You have a point Paul. That said, Obama can never prove he is eligible for POTUS and needs to resign immediately. An ultimatum must be put to him.

2discern
Wednesday, November 10, 2010 10:28 PM

The standing is there, our rights as citizens, voters, and taxpayers are diminished. The age of government has morphed into the power OVER the people not OF the people. The progress after two years of the liar-in-chief usurping the office is astounding. Documents come out daily of non-vetted barry soetero and his flimsy fill out forms for election.
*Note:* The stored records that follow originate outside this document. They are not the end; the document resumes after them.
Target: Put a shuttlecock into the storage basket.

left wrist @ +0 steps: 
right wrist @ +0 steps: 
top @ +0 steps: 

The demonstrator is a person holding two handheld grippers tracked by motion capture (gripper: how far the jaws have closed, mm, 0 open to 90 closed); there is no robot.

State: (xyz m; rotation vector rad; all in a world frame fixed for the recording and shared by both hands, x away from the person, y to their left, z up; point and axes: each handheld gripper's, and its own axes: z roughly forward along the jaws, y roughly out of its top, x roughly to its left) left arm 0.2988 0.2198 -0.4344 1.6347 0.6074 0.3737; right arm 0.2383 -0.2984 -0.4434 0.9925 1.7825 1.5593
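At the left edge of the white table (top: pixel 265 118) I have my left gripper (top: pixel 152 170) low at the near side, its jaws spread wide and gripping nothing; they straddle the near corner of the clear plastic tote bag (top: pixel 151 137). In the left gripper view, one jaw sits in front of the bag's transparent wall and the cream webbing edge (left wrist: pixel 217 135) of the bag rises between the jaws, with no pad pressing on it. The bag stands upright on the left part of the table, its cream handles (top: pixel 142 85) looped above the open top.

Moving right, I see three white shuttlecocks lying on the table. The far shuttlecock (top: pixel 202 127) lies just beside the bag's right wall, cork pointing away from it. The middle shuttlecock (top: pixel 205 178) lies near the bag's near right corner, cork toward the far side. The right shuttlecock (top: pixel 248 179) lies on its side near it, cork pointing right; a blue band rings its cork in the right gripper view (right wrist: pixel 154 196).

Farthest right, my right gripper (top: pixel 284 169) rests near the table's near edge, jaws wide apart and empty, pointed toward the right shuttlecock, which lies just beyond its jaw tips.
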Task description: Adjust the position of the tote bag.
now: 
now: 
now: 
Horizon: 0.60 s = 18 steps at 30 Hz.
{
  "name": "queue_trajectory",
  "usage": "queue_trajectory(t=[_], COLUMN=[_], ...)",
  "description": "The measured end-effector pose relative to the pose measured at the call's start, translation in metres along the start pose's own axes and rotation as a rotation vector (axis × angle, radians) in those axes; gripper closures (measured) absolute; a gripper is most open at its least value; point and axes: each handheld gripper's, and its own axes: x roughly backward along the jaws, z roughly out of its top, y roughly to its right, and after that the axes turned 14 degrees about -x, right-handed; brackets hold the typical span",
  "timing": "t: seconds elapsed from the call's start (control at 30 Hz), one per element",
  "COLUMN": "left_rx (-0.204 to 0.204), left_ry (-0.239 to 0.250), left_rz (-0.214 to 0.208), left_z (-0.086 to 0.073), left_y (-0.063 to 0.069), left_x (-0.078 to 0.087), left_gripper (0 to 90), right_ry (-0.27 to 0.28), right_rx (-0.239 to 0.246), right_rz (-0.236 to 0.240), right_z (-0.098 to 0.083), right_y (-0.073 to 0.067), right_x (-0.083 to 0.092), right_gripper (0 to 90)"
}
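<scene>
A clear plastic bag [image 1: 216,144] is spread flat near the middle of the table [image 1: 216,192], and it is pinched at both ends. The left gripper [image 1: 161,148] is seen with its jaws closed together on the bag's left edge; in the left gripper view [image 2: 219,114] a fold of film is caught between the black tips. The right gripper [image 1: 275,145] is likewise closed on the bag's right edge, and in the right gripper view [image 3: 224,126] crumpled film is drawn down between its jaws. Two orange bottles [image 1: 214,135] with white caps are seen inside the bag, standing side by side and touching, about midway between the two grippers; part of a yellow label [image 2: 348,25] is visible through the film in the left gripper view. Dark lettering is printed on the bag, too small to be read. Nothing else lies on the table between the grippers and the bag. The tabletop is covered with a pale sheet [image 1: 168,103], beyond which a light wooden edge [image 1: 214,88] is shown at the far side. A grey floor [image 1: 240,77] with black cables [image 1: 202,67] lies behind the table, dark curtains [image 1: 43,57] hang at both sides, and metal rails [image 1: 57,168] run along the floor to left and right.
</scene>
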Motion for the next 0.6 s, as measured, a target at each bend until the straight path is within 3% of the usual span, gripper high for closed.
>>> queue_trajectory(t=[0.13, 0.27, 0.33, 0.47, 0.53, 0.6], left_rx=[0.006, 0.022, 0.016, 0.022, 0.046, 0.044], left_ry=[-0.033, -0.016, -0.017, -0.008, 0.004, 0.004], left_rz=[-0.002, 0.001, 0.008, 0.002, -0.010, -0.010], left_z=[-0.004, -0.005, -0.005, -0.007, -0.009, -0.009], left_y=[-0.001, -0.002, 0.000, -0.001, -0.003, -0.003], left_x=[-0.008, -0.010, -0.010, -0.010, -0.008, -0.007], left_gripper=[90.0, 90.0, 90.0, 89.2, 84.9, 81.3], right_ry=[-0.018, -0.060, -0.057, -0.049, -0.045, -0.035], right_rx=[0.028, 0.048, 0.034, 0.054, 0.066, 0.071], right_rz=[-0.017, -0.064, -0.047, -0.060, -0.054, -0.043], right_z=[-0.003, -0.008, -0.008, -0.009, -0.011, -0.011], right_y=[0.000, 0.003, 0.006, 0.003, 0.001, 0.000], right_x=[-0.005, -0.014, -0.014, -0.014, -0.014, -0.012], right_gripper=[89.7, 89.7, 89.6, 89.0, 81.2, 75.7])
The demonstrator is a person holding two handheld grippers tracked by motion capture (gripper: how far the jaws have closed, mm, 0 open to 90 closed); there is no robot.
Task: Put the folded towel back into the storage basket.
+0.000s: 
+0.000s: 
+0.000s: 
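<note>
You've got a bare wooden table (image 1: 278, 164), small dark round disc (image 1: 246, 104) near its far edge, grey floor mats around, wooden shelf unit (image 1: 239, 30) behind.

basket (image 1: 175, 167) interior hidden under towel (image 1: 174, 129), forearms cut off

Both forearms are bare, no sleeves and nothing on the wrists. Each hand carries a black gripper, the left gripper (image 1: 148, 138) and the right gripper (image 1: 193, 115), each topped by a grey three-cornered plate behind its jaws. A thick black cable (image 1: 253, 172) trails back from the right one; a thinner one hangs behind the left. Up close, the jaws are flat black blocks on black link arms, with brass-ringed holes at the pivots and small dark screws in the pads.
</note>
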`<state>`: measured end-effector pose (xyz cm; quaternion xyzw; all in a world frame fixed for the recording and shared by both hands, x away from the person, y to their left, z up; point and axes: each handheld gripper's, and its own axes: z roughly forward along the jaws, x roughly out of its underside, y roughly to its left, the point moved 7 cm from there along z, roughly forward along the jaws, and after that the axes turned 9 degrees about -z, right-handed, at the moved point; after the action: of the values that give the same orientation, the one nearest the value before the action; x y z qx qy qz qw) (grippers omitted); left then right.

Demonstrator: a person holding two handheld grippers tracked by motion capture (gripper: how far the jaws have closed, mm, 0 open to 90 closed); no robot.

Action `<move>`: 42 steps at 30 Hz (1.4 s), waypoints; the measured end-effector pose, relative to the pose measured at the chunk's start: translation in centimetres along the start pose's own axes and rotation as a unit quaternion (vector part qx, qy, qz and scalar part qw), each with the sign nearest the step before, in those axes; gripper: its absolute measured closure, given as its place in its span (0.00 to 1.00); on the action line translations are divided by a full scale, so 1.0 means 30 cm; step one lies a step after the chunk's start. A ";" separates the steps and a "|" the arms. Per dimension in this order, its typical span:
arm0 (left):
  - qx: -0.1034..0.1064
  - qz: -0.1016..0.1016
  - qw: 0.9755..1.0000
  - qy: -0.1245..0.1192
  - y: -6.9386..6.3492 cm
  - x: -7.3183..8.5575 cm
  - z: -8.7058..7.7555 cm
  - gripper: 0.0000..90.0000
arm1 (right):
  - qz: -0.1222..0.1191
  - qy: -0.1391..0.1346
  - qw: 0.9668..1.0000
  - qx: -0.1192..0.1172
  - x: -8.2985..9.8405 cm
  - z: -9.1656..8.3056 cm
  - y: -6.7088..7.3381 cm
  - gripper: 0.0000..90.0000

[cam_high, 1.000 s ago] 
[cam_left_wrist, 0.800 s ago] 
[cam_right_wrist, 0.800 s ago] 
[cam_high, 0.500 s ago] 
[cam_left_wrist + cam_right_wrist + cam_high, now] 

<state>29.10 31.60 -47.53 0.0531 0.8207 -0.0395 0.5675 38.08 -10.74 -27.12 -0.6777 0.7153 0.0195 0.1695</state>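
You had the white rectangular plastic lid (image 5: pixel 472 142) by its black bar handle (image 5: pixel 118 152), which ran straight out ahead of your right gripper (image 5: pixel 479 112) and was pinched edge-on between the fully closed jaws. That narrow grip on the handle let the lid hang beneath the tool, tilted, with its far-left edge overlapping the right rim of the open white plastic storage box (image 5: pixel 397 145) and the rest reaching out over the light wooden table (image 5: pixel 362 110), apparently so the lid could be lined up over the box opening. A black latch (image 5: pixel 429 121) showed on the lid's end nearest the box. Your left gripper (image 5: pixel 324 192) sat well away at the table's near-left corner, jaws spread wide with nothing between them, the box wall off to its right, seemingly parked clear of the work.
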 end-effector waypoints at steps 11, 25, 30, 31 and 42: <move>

The entire joke is on CONgress, the lame stream media, and ultimately “we the people” for taking the issue in cautious political correctness.

This site (with others of equal integrity) has been a voice crying in the wilderness. Unless the exposure of barry’s fraud is expedited his term will end and the laws he signed, the policies he corrupted, the economy he drove into oblivious debt will simply be shrugged off as another Carter type pres and the populace saying, “next”.